# What you need to do
Only a number is expected: the count of lines in the listing where "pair" occurs.

# Material provided
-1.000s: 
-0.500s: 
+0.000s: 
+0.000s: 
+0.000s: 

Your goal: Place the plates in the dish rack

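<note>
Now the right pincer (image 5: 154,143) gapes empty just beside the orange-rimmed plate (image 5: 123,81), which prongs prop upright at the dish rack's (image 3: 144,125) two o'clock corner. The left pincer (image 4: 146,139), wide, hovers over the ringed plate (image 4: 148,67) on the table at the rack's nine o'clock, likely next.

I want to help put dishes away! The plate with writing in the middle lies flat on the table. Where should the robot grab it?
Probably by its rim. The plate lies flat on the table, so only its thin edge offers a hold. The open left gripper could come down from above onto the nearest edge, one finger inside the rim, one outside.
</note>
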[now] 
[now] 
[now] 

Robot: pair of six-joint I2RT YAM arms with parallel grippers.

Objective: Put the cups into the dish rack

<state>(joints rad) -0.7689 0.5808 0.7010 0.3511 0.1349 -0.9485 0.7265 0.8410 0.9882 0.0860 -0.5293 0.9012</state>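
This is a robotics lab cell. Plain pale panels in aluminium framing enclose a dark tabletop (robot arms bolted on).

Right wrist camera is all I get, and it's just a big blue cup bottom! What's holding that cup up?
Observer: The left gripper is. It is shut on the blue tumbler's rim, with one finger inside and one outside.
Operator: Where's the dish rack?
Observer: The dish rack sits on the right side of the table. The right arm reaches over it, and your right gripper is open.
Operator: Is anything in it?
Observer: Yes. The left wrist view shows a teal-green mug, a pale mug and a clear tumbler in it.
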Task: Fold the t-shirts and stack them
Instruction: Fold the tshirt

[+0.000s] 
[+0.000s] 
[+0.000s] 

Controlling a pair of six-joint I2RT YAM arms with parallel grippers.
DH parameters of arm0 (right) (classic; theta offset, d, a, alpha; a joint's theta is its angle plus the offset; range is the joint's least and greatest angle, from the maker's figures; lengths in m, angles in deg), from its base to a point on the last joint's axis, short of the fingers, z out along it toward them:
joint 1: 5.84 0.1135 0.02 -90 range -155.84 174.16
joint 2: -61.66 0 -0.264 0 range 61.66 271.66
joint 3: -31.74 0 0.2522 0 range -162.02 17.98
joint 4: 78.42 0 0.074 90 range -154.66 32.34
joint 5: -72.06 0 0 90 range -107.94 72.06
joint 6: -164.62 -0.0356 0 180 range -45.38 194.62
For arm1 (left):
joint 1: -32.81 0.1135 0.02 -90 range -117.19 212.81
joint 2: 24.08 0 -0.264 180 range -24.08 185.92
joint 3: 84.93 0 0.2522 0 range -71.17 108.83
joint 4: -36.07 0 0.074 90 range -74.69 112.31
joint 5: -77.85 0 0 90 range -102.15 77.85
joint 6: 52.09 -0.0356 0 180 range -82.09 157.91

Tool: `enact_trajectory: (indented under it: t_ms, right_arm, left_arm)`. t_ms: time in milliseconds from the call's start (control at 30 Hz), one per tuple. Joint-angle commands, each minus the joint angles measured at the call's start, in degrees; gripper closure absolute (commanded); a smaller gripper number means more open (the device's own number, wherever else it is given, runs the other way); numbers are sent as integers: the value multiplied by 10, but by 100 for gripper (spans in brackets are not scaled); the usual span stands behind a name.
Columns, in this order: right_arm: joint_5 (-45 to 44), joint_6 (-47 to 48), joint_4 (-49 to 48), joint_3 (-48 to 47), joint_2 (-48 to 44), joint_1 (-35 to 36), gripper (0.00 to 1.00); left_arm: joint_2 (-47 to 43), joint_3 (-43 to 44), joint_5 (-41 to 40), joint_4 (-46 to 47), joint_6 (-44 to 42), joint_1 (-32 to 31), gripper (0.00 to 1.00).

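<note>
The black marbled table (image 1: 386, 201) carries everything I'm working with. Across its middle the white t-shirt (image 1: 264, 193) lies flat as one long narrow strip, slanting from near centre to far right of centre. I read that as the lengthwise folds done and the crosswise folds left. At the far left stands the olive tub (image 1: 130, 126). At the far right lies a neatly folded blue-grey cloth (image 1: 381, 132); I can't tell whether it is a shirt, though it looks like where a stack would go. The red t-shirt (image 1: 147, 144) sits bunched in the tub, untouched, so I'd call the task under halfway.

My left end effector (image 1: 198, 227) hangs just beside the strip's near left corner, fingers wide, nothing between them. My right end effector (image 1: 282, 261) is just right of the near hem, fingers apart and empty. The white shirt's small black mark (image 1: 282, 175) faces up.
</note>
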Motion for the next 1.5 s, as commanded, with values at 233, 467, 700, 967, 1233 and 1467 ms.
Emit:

# Reply to the exercise
2